What you will do: Word for word, retype the lines from the one containing "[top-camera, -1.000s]" to the one containing "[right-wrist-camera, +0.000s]" below, keeping both end lines and dropping the pictures.

Records:
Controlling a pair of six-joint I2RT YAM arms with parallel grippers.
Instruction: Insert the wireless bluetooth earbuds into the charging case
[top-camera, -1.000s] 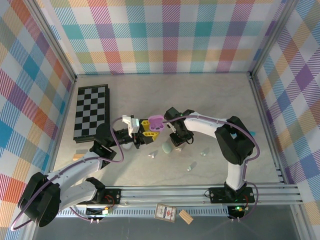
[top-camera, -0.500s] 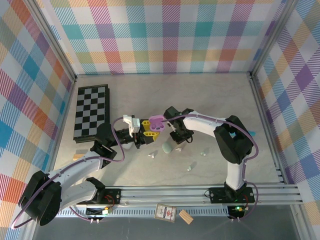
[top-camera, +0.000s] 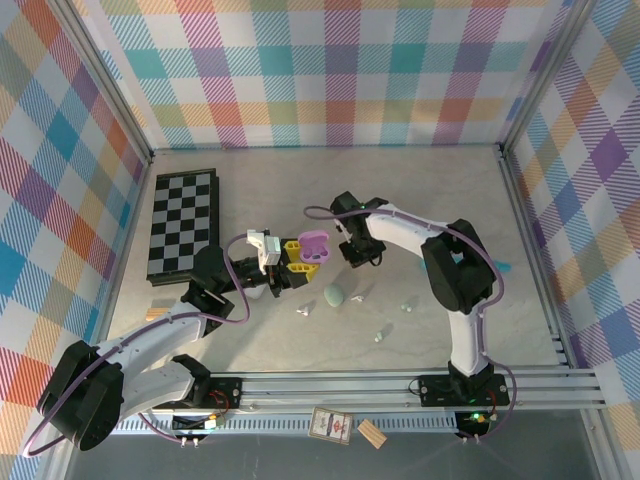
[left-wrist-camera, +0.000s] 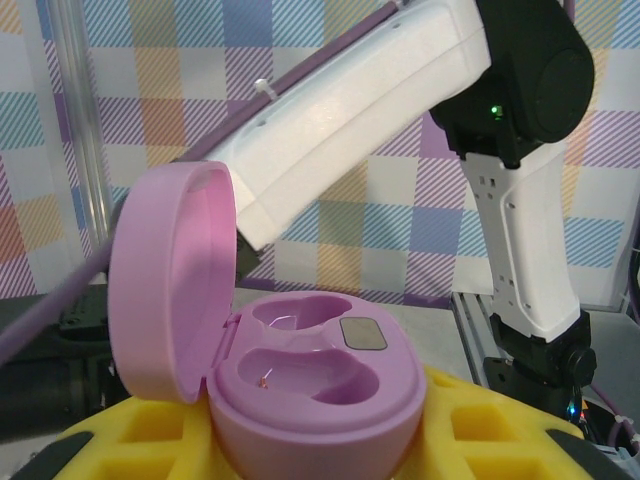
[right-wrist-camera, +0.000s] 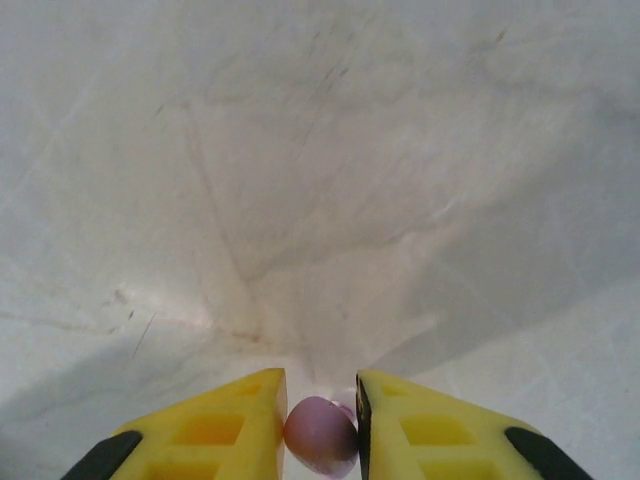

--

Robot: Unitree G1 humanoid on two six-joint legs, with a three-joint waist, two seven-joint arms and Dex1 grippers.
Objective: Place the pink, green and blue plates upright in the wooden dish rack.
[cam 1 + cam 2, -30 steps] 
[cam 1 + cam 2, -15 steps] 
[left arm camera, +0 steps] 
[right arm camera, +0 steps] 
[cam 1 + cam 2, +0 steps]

Output of the task:
[top-camera, -1.000s] 
[top-camera, -0.500s] 
[top-camera, +0.000s] 
[left-wrist-camera, +0.000s] 
[right-wrist-camera, +0.000s] 

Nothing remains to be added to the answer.